→ **DATA EXTRACT**
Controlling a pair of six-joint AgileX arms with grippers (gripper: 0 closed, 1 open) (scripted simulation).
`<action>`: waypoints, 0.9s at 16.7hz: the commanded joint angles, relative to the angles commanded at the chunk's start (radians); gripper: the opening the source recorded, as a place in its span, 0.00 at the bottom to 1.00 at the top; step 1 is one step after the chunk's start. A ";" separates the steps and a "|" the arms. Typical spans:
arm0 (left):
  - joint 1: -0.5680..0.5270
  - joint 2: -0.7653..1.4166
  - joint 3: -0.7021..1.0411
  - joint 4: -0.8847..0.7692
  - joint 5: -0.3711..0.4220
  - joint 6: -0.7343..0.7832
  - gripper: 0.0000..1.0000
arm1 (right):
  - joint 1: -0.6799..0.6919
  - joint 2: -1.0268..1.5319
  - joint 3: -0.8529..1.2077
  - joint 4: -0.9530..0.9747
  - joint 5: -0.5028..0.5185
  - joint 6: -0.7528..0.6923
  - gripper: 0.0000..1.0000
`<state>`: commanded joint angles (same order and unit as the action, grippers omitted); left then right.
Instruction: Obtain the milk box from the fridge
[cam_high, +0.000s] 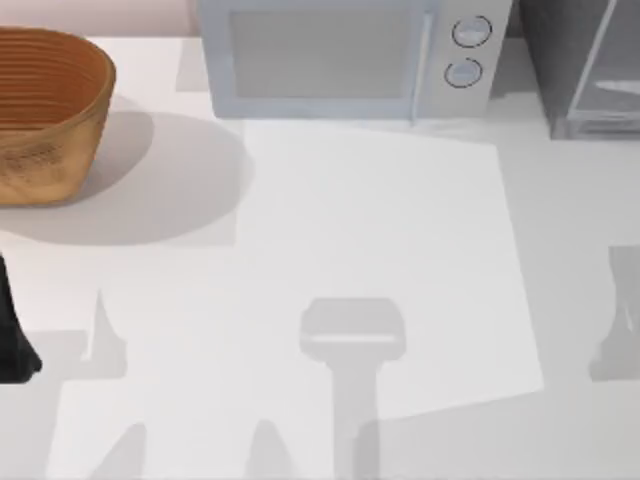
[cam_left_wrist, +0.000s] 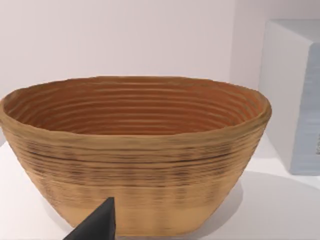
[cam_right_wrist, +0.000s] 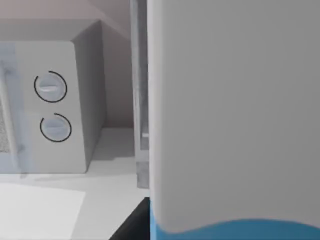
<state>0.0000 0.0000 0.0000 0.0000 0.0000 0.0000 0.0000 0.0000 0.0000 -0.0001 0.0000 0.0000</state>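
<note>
The milk box (cam_right_wrist: 235, 115) stands very close in the right wrist view, with a white upper part and a light blue band low down. One dark finger (cam_right_wrist: 131, 224) of my right gripper presses against its side, so that gripper looks shut on it. Behind the box a strip of the fridge frame (cam_right_wrist: 140, 100) shows. In the top view the dark grey fridge (cam_high: 585, 65) stands at the back right corner with its pale door panel. My left arm (cam_high: 12, 335) is parked at the left edge of the table, and a dark part of its gripper (cam_left_wrist: 95, 227) faces the basket.
A woven brown basket (cam_high: 45, 115) stands at the back left. The light grey microwave (cam_high: 345, 60) with two round knobs (cam_right_wrist: 50, 86) sits at the back middle, just left of the fridge. White tabletop (cam_high: 330, 250) spreads in front of them.
</note>
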 joint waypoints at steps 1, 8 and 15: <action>0.000 0.000 0.000 0.000 0.000 0.000 1.00 | 0.000 0.000 0.000 0.000 0.000 0.000 0.00; 0.000 0.000 0.000 0.000 0.000 0.000 1.00 | -0.018 0.110 0.012 0.110 -0.083 0.003 0.00; 0.000 0.000 0.000 0.000 0.000 0.000 1.00 | -0.089 0.662 0.038 0.652 -0.411 0.013 0.00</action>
<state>0.0000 0.0000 0.0000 0.0000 0.0000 0.0000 -0.0886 0.6620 0.0385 0.6523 -0.4110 0.0128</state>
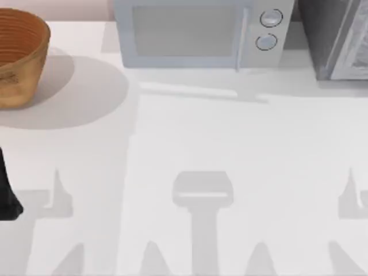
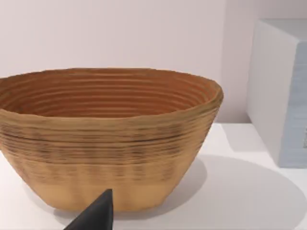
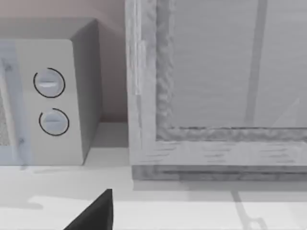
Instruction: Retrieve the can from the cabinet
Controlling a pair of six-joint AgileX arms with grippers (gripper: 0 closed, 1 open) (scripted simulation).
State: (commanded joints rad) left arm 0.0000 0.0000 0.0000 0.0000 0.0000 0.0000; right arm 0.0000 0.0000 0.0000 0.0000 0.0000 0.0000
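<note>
The grey cabinet stands at the table's back right corner. In the right wrist view its framed front panel faces me and looks closed. The can is hidden. A dark tip of my right gripper hangs a short way in front of the cabinet's lower left corner, touching nothing. My left arm sits low at the table's left edge. A dark tip of my left gripper points at the woven basket and stays apart from it.
A pale microwave with two round knobs stands at the back centre, just left of the cabinet. The tan basket occupies the back left corner. The white tabletop stretches across the middle and front.
</note>
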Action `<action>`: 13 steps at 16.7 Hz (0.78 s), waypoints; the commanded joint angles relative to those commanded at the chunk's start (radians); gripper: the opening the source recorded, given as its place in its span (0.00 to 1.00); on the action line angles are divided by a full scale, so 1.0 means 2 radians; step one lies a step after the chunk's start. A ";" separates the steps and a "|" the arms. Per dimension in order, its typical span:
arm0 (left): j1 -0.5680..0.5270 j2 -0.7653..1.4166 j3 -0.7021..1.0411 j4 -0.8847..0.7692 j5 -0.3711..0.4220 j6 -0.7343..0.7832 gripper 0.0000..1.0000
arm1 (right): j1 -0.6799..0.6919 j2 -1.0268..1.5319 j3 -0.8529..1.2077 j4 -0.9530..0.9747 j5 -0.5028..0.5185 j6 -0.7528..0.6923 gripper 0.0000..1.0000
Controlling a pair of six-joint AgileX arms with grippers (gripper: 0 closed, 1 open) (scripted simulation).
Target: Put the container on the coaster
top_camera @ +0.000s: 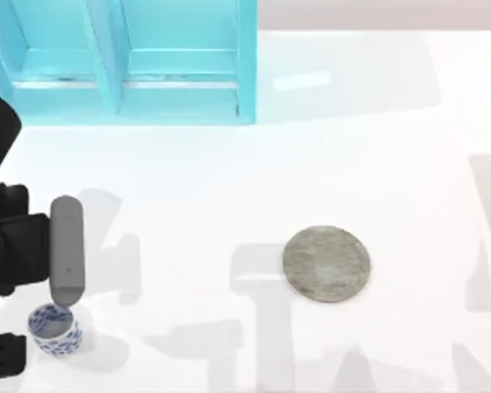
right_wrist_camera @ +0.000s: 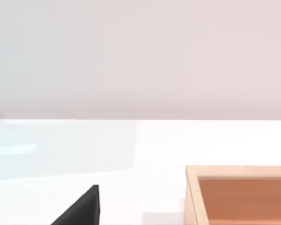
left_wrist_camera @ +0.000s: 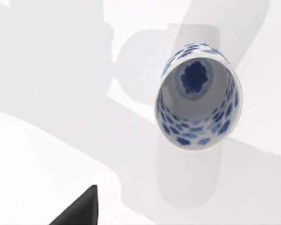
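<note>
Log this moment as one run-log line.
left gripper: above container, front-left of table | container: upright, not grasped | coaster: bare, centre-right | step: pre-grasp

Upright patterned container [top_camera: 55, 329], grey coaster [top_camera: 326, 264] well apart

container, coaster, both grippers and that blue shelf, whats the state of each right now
container: upright on the table, mouth open, empty, not held
coaster: flat on the table, nothing on it, far from the container
left gripper: at the table's left, just beside the container, not holding it
right gripper: away from both, near an orange box
blue shelf: standing at the back, compartments empty
</note>
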 joint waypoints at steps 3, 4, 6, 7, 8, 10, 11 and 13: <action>-0.014 0.052 0.046 -0.051 0.001 0.052 1.00 | 0.000 0.000 0.000 0.000 0.000 0.000 1.00; -0.016 0.059 0.054 -0.059 0.001 0.060 1.00 | 0.000 0.000 0.000 0.000 0.000 0.000 1.00; -0.017 0.062 0.057 -0.062 0.001 0.062 1.00 | 0.000 0.000 0.000 0.000 0.000 0.000 1.00; -0.017 0.062 0.057 -0.062 0.001 0.062 1.00 | 0.000 0.000 0.000 0.000 0.000 0.000 1.00; -0.017 0.062 0.057 -0.062 0.001 0.062 1.00 | 0.000 0.000 0.000 0.000 0.000 0.000 1.00; -0.015 0.061 0.054 -0.059 0.001 0.062 1.00 | 0.000 0.000 0.000 0.000 0.000 0.000 1.00; -0.015 0.063 0.048 -0.052 0.001 0.063 1.00 | 0.000 0.000 0.000 0.000 0.000 0.000 1.00; -0.015 0.071 0.027 -0.024 0.001 0.063 1.00 | 0.000 0.000 0.000 0.000 0.000 0.000 1.00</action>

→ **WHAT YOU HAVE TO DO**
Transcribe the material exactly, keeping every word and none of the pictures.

→ **WRITTEN RESPONSE**
Controlling a pair of six-joint AgileX arms with grippers (gripper: 0 closed, 1 open) (scripted simulation).
`<action>`: waypoints, 0.9s at 16.7hz: the commanded joint angles, relative to the angles commanded at the chunk's start (radians); gripper: the opening the source recorded, as a place in its span, 0.00 at the bottom to 1.00 at the top; step 1 is one step after the chunk's start. A ";" separates the steps and a "|" the arms. Typical spans:
arm0 (left):
  - joint 1: -0.5680..0.5270
  - joint 2: -0.7653..1.4166
  - joint 3: -0.7021..1.0411
  - joint 4: -0.8847..0.7692
  - joint 5: -0.3711..0.4220
  - joint 6: -0.7343..0.7832
  - gripper: 0.0000..1.0000
arm1 (right):
  - joint 1: -0.6799..0.6919
  - joint 2: -1.0268..1.5319
  - joint 3: -0.8529..1.2077
  - joint 4: -0.9530..0.9747
  - joint 5: -0.5028..0.5185
  - joint 6: -0.7528..0.6923
  - gripper: 0.0000..1.0000
`<state>`: commanded joint angles (same order and unit as the action, grippers omitted); left then right.
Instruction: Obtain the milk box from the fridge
[cam_high, +0.000s] 
[cam_left_wrist, +0.000s] 
[cam_right_wrist, +0.000s] 
<state>0.0000 0.0000 0.0000 0.0000 0.0000 0.0000 0.0000 0.0000 0.0000 -0.0001 0.0000 0.0000</state>
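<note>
The milk box (cam_right_wrist: 235, 115) stands very close in the right wrist view, with a white upper part and a light blue band low down. One dark finger (cam_right_wrist: 131, 224) of my right gripper presses against its side, so that gripper looks shut on it. Behind the box a strip of the fridge frame (cam_right_wrist: 140, 100) shows. In the top view the dark grey fridge (cam_high: 585, 65) stands at the back right corner with its pale door panel. My left arm (cam_high: 12, 335) is parked at the left edge of the table, and a dark part of its gripper (cam_left_wrist: 95, 227) faces the basket.
A woven brown basket (cam_high: 45, 115) stands at the back left. The light grey microwave (cam_high: 345, 60) with two round knobs (cam_right_wrist: 50, 86) sits at the back middle, just left of the fridge. White tabletop (cam_high: 330, 250) spreads in front of them.
</note>
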 joint waypoints at steps 1, 8 and 15: <action>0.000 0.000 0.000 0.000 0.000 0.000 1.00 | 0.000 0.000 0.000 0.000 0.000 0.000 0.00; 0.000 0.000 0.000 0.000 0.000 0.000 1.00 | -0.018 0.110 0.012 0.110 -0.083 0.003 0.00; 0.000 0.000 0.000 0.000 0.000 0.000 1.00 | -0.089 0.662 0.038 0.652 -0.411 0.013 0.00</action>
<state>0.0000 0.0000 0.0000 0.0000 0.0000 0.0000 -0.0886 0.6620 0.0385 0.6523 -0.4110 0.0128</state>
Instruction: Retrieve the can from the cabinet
Controlling a pair of six-joint AgileX arms with grippers (gripper: 0 closed, 1 open) (scripted simulation).
State: (commanded joints rad) left arm 0.0000 0.0000 0.0000 0.0000 0.0000 0.0000; right arm 0.0000 0.0000 0.0000 0.0000 0.0000 0.0000
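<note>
The grey cabinet stands at the table's back right corner. In the right wrist view its framed front panel faces me and looks closed. The can is hidden. A dark tip of my right gripper hangs a short way in front of the cabinet's lower left corner, touching nothing. My left arm sits low at the table's left edge. A dark tip of my left gripper points at the woven basket and stays apart from it.
A pale microwave with two round knobs stands at the back centre, just left of the cabinet. The tan basket occupies the back left corner. The white tabletop stretches across the middle and front.
</note>
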Action `<action>`: 13 steps at 16.7 Hz (0.78 s), waypoints; the commanded joint angles relative to those commanded at the chunk's start (radians); gripper: the opening the source recorded, given as its place in its span (0.00 to 1.00); on the action line angles are divided by a full scale, so 1.0 means 2 radians; step one lies a step after the chunk's start. A ";" separates the steps and a "|" the arms. Per dimension in order, its typical span:
arm0 (left): j1 -0.5680..0.5270 j2 -0.7653..1.4166 j3 -0.7021..1.0411 j4 -0.8847..0.7692 j5 -0.3711..0.4220 j6 -0.7343..0.7832 gripper 0.0000..1.0000
arm1 (right): j1 -0.6799..0.6919 j2 -1.0268..1.5319 j3 -0.8529..1.2077 j4 -0.9530..0.9747 j5 -0.5028..0.5185 j6 -0.7528..0.6923 gripper 0.0000..1.0000
Controlling a pair of six-joint AgileX arms with grippers (gripper: 0 closed, 1 open) (scripted simulation).
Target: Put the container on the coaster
top_camera @ +0.000s: 
right_wrist_camera @ +0.000s: 
left_wrist_camera @ +0.000s: 
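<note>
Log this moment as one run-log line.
left gripper: above container, front-left of table | container: upright, not grasped | coaster: bare, centre-right | step: pre-grasp

Upright patterned container [top_camera: 55, 329], grey coaster [top_camera: 326, 264] well apart

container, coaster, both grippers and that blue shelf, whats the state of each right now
container: upright on the table, mouth open, empty, not held
coaster: flat on the table, nothing on it, far from the container
left gripper: at the table's left, just beside the container, not holding it
right gripper: away from both, near an orange box
blue shelf: standing at the back, compartments empty
</note>
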 joint waypoints at steps 3, 4, 6, 7, 8, 10, 11 and 13: <action>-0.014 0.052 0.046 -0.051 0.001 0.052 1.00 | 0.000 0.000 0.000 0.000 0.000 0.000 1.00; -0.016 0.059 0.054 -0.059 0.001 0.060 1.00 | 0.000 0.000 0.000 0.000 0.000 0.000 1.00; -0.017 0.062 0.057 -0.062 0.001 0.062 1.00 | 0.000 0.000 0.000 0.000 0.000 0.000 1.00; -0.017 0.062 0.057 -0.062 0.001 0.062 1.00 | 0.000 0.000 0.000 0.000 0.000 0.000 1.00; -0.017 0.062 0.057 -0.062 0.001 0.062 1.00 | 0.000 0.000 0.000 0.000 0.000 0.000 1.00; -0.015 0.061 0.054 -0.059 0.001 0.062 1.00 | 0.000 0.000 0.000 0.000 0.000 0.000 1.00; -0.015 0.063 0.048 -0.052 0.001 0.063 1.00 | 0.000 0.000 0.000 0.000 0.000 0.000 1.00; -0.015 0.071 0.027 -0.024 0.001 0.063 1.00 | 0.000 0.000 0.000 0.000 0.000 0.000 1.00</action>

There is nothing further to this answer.